Most provinces have regulations that state a worker should be given a minimum of 24 hours notice before a change is made to shifts. Hours of work need to take into account lunch breaks and other rest periods. A worker is also entitled to at least one day a week off work and for most workers this is a Sunday, but this is variable depending upon the type of work that is being done. An employer does not have to pay a worker for a meal break, unless the worker is expected to remain at their workstation for the duration. After 5 hours of work a worker is entitled to a half hour break. An employer is not obliged to provide other breaks in addition to the meal break but if they do this is considered to be part of the paid work.

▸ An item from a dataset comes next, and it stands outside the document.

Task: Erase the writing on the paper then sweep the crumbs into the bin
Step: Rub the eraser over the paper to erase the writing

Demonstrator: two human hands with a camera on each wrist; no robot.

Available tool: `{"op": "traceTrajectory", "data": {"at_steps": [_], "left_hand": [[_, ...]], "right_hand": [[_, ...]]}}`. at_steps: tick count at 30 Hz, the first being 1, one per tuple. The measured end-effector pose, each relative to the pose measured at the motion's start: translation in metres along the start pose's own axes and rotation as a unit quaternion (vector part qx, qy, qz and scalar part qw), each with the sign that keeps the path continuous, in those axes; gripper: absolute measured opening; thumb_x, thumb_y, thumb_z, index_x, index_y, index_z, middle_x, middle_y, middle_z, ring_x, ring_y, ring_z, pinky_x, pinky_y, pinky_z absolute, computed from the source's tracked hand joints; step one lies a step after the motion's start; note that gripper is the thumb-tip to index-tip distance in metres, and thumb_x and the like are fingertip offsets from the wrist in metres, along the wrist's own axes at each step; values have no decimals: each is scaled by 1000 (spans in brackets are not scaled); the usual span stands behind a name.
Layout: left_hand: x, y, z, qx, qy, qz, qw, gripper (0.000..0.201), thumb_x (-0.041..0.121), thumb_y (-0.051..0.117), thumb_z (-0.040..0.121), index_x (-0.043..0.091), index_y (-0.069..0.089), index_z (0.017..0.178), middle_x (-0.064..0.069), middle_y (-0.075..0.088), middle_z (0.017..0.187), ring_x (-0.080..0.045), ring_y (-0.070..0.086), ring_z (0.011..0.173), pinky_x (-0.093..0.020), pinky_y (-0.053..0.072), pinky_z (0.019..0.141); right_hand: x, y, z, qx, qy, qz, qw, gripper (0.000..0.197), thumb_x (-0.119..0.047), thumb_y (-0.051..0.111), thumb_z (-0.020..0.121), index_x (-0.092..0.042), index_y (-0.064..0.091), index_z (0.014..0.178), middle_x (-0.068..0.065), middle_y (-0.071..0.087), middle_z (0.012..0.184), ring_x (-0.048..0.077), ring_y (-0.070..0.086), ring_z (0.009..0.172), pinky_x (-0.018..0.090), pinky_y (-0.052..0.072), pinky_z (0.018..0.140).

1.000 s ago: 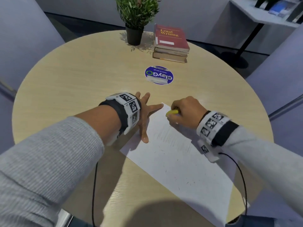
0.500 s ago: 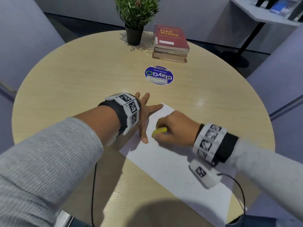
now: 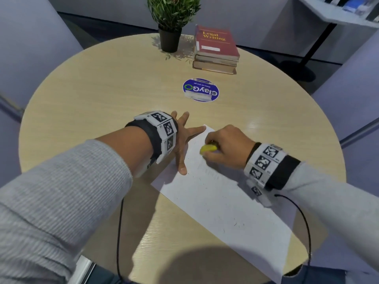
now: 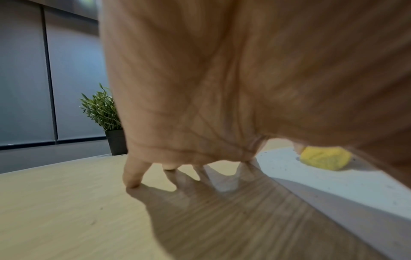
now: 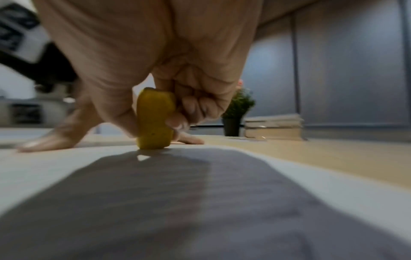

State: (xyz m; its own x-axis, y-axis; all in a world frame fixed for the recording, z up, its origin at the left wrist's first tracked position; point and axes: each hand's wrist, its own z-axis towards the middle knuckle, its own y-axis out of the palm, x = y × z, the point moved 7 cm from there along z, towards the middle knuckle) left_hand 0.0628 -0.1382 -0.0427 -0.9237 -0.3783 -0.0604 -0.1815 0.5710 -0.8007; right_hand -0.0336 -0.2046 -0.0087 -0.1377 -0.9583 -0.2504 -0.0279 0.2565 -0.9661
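On the round wooden table [image 3: 102, 95], work proceeds at the far end of the sheet of paper [image 3: 225, 206].

1. Left side. The left hand [image 3: 182, 140] lies flat with fingers straight and spread apart. The thumb and forefinger press the far left edge of the paper; the other fingertips rest on the bare table. Its position matches that of a second ago, so the sheet is anchored as before.

2. Centre. The yellow eraser [image 3: 208, 149] stands on end with its lower face touching the paper, as the right wrist view shows. Over the last second it has travelled from the far corner of the sheet toward the left hand, then part of the way back. This indicates back-and-forth rubbing strokes.

3. Right side. The right hand [image 3: 225, 146] pinches the eraser between the thumb and the curled fingers.

4. Near part of the sheet. Faint grey marks [image 3: 207, 173] lie just near of the eraser, and dark crumbs [image 3: 235, 223] are scattered toward the near right end.

Assessment: erasing is judged partly done, since faint writing remains. Sweeping has not begun. No bin is visible in any view.

Other items at the far side: a blue round sticker [image 3: 200, 90], a potted plant [image 3: 172, 21] and a stack of books [image 3: 216, 50].
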Motion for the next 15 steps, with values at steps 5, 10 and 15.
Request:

Paid leave usually starts at 10 working days. An employee can increase this by remaining with the company and accruing more leave. Many workers get 15 or 20 working days paid holiday a year. There are 10 national public holidays each year and provinces have their own days which vary. If you have a strong religious faith an employer is obliged to give you some time for religious holidays.

All provinces and territories have legislation regarding maternity leave. All legislation will give guidelines on when maternity leave will start and finish, although there is some flexibility for negotiation with employers. Those on maternity leave have the right to job protection, to guarantee that when the leave ends there is a job for them to return to. The amount of leave varies in each province.

All workers have the right to join a union and many workers have chosen to join one. There are specific unions for those who are working in different professions, such as teaching and the medical profession. There is no stigma attached to joining a union and the unions have traditionally been useful in negotiating with employers. As with unions in the UK, there are subscription fees to be paid.

There is no specific retirement age in Canada, although most people tend to retire around the age of 65. There are regulations about employers forcing workers to retire at a certain age and it is now illegal to do so. However, if you are working in a profession where physical fitness is essential such as police work, you may be required to retire at a certain point.

When you leave a job the notice period will vary depending upon how long you have been in the position. If you are still working your trial period the notice is usually one week. If you have been there longer you are normally required to give a minimum of one month. Longer notice periods are expected for those in senior management roles.